Palestinian tactics are often attacked or defended on dubious grounds. Whether these tactics are terrorist is irrelevant; some terrorism is defensible, some not. The same applies to whether the acts are murders. Whether others are bigger terrorists or murderers is also irrelevant; two wrongs do not make a right. Whether Israelis have committed crimes is not directly relevant either; that they have committed crimes is not sufficient to justify killing people, civilians, who have not committed them.
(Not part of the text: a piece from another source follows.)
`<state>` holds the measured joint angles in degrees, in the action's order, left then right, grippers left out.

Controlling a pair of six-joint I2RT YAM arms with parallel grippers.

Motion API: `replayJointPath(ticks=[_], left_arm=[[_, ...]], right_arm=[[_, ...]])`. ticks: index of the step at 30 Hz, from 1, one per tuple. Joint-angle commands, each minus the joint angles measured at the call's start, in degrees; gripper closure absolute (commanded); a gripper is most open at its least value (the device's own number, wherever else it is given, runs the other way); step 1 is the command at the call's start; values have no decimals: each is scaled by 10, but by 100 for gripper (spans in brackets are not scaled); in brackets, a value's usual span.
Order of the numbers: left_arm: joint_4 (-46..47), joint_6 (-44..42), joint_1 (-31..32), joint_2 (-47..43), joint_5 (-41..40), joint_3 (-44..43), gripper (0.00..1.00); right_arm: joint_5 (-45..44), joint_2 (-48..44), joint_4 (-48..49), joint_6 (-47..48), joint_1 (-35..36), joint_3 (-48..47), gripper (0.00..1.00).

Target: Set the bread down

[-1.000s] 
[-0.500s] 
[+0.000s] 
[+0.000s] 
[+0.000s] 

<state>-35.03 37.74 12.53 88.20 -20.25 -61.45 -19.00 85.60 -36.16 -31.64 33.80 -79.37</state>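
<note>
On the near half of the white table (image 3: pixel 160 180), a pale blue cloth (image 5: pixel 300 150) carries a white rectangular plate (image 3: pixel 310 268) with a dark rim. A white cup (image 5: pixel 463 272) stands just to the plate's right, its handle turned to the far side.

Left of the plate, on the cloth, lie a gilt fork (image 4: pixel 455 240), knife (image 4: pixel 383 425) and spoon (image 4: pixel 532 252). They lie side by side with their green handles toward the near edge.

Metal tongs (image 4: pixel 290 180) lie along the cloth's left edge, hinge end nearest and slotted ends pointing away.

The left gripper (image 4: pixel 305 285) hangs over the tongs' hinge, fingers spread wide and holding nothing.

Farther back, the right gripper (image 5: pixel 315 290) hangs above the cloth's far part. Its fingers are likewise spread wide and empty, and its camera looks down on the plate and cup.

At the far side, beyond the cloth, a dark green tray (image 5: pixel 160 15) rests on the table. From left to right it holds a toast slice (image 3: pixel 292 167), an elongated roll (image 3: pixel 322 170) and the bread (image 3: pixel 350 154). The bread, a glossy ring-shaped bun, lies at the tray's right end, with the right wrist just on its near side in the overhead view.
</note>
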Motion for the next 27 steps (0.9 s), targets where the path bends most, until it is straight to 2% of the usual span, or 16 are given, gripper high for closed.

The problem, as anyone will tell you, is that Palestinians deliberately kill civilians. You would think, then, that we would never do such a thing. Maybe not. Those who conducted strategic bombing raids against Nazi Germany, or for that matter those who set speed limits on our highways, did not. These actions, it seems, were fine. Bombs would definitely stray into civilian areas; lower speed limits would definitely mean fewer children killed and maimed in accidents. We knew this with certainty, but we didn't *intend* these consequences. Apparently, this makes us far better than the Palestinians. The scholastically fine distinction between deliberately killing civilians and knowingly killing civilians has become, it seems, a moral chasm.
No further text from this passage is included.